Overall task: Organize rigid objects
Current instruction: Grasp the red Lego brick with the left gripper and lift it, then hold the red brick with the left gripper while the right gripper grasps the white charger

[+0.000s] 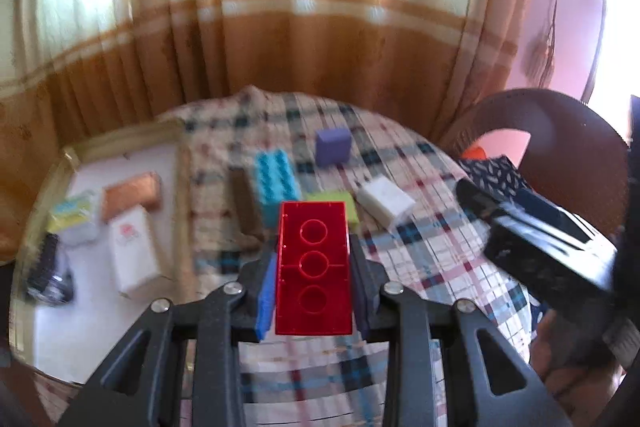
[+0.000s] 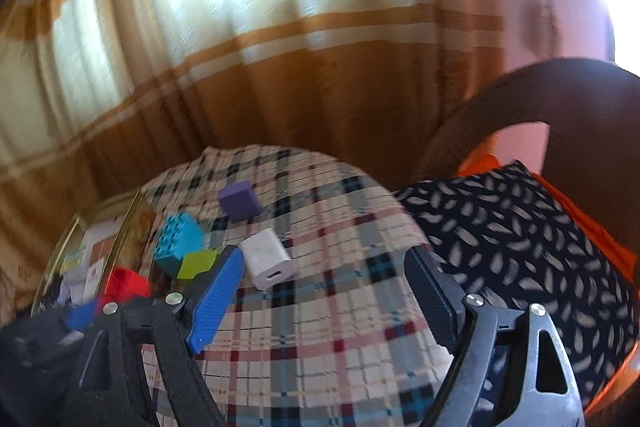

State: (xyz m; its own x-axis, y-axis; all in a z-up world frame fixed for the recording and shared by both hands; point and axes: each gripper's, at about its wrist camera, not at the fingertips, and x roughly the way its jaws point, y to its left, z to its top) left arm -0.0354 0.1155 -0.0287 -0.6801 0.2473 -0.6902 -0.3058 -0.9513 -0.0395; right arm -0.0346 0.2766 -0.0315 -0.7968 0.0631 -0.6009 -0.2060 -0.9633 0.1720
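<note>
My left gripper (image 1: 314,255) is shut on a red brick (image 1: 314,267), held above the plaid tablecloth; the brick also shows in the right wrist view (image 2: 126,283). Beyond it lie a cyan studded brick (image 1: 276,179), a green block (image 1: 332,201), a white charger cube (image 1: 386,201) and a purple block (image 1: 333,146). A gold-rimmed tray (image 1: 182,195) at the left holds a copper box (image 1: 132,195), a white box (image 1: 134,257) and other items. My right gripper (image 2: 324,287) is open and empty above the cloth, near the white charger cube (image 2: 267,259).
A brown block (image 1: 245,203) lies beside the cyan brick. A brown chair (image 2: 580,99) with a dark patterned cushion (image 2: 520,247) stands at the right of the table. Curtains hang behind the table. The right gripper's body shows in the left wrist view (image 1: 540,235).
</note>
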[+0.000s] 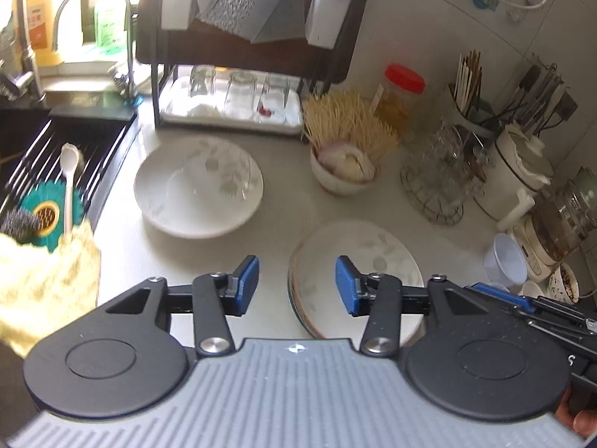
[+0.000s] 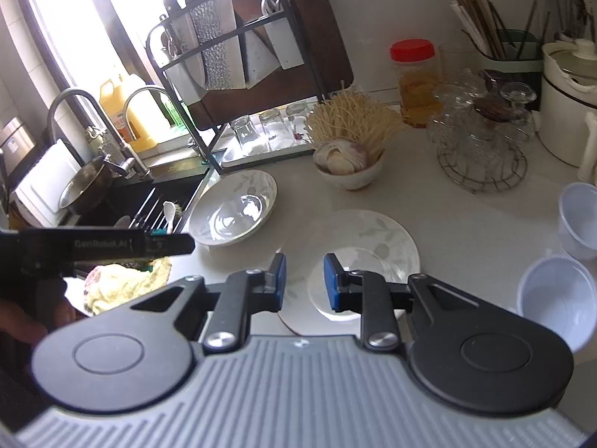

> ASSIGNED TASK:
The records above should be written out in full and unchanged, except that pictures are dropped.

> EXERCISE RESPONSE:
Overall task: Organize rigid objects
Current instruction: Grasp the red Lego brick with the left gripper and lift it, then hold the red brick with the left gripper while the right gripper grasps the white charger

[+0.000s] 
[+0.000s] 

State: (xyz m; its own x-axis, y-axis; all in a z-up world frame fixed for the recording and shared by both hands; point and axes: each gripper's, at about its wrist camera, not at the fingertips, and x roughly the way its jaws point, y to its left, z to its top) left arm -0.0354 0.1155 -0.0287 -0.6801 0.2473 -0.6902 -0.3058 -0.9513 -0.0395; right arm -0.0346 0.2766 -0.0315 -0.7968 0.0631 -0.6009 -0.2060 -0.9633 0.1720
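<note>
My left gripper (image 1: 314,255) is shut on a red brick (image 1: 314,267), held above the plaid tablecloth; the brick also shows in the right wrist view (image 2: 126,283). Beyond it lie a cyan studded brick (image 1: 276,179), a green block (image 1: 332,201), a white charger cube (image 1: 386,201) and a purple block (image 1: 333,146). A gold-rimmed tray (image 1: 182,195) at the left holds a copper box (image 1: 132,195), a white box (image 1: 134,257) and other items. My right gripper (image 2: 324,287) is open and empty above the cloth, near the white charger cube (image 2: 267,259).
A brown block (image 1: 245,203) lies beside the cyan brick. A brown chair (image 2: 580,99) with a dark patterned cushion (image 2: 520,247) stands at the right of the table. Curtains hang behind the table. The right gripper's body shows in the left wrist view (image 1: 540,235).
</note>
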[+0.000s] 
[+0.000s] 

Work on this exercise has concluded.